> Data
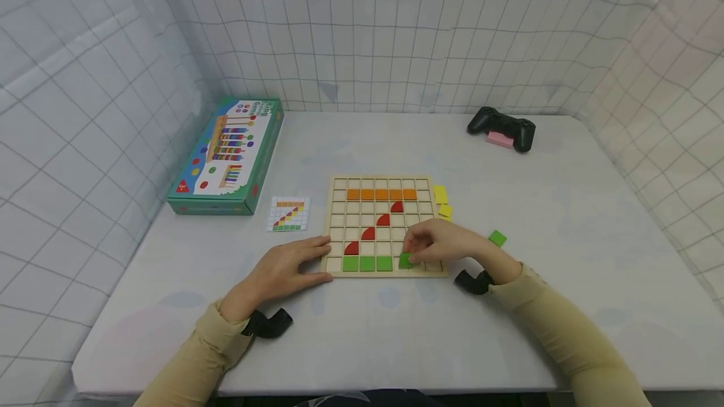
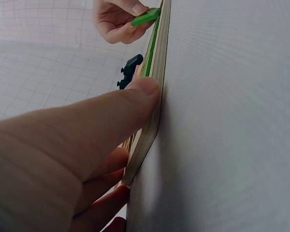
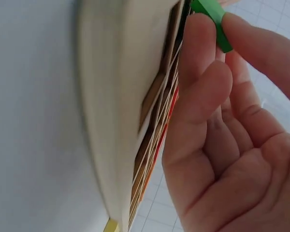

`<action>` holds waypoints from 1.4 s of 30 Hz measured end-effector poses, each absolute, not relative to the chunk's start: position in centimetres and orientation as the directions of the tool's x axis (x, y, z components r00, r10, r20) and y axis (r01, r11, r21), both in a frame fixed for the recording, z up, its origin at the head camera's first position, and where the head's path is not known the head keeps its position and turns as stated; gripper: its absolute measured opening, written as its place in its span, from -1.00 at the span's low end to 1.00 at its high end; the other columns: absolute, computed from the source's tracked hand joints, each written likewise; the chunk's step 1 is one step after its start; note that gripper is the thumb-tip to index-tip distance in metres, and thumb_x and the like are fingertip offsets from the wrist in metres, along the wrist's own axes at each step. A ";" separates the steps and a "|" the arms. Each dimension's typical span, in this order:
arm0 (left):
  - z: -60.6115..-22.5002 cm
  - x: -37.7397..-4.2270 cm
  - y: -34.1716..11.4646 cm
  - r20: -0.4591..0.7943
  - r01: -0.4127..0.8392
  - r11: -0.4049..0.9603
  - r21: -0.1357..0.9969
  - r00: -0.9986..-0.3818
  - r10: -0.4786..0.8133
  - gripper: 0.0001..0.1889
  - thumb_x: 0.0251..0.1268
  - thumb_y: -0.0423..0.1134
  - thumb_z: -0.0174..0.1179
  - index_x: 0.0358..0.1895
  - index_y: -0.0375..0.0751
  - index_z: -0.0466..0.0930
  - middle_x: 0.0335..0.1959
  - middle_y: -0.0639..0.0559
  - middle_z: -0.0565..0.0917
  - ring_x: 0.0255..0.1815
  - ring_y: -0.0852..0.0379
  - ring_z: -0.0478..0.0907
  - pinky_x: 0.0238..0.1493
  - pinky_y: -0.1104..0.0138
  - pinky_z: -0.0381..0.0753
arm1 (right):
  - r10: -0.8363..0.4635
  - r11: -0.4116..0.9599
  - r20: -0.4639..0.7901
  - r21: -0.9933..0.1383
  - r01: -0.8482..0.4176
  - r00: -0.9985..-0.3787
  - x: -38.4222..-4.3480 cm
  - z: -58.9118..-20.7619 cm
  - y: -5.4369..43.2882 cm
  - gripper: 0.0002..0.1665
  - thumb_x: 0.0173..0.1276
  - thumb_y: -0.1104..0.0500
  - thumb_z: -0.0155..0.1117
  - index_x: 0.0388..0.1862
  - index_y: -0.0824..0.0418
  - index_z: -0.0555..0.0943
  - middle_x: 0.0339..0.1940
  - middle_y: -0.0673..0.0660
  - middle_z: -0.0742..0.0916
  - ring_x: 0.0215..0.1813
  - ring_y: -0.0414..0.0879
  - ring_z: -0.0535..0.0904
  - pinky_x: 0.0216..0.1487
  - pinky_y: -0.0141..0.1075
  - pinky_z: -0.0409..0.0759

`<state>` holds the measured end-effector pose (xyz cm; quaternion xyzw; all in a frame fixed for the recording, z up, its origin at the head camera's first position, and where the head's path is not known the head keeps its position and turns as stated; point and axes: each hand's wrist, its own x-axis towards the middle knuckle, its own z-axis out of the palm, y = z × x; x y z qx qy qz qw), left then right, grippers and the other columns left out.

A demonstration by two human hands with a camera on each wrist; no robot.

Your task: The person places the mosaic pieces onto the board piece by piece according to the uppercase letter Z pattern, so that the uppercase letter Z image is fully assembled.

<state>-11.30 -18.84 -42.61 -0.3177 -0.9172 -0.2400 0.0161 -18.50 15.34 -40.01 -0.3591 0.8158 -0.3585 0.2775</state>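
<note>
A wooden grid board (image 1: 383, 274) lies flat on the table, with a row of orange square tiles (image 1: 381, 195) near its top. Red quarter-round tiles (image 1: 368, 233) step diagonally down to the left, and green square tiles (image 1: 367, 264) fill part of the bottom row. My right hand (image 1: 444, 240) pinches a green square tile (image 3: 213, 19) between thumb and finger; it is tilted over the bottom row, right of the other green ones. My left hand (image 1: 285, 269) touches the board's lower left edge, thumb and fingers fairly straight (image 2: 145, 87).
Left of the board lies a pattern card (image 1: 288, 213), and beyond it a green game box (image 1: 226, 156). Several yellow tiles (image 1: 440, 194) and a loose green tile (image 1: 498, 238) lie to the right. A black game controller (image 1: 502, 127) rests on a pink block (image 1: 499, 139) at the back right.
</note>
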 end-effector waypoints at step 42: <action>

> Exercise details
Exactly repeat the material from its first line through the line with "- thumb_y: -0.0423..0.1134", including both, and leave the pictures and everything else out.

> Reply to the task
`<action>` holds waypoints from 1.4 s of 30 Hz measured end-effector poses, each absolute, not relative to the chunk's start: position in centimetres and orientation as the directions of the tool's x axis (x, y, z components r00, r10, r20) and y axis (r01, r11, r21), both in a frame fixed for the recording, z up, its origin at the head camera's first position, and where the head's path is not known the head keeps its position and turns as stated; gripper: its absolute measured opening, written as its place in its span, from -1.00 at the span's low end to 1.00 at its high end; the other columns: absolute, computed from the source's tracked hand joints, each written likewise; the chunk's step 1 is one step after its start; note that gripper is the thumb-tip to index-tip distance in metres, and thumb_x and the like are fingertip offsets from the wrist in metres, along the wrist's own axes at each step. A ";" separates the steps and a "|" the arms. Each dimension's typical span, in this order:
arm0 (left):
  - z: -60.6115..-22.5002 cm
  - x: -37.7397..-4.2270 cm
  - y: -34.1716..11.4646 cm
  - r20: -0.4591..0.7943
  - r01: -0.4127..0.8392
  - r11: -0.4049..0.9603
  - r21: -0.1357..0.9969
  - r00: -0.9986..-0.3818
  - r10: -0.4786..0.8133
  - gripper: 0.0001..0.1889
  - thumb_x: 0.0251..0.1268
  - thumb_y: -0.0423..0.1134

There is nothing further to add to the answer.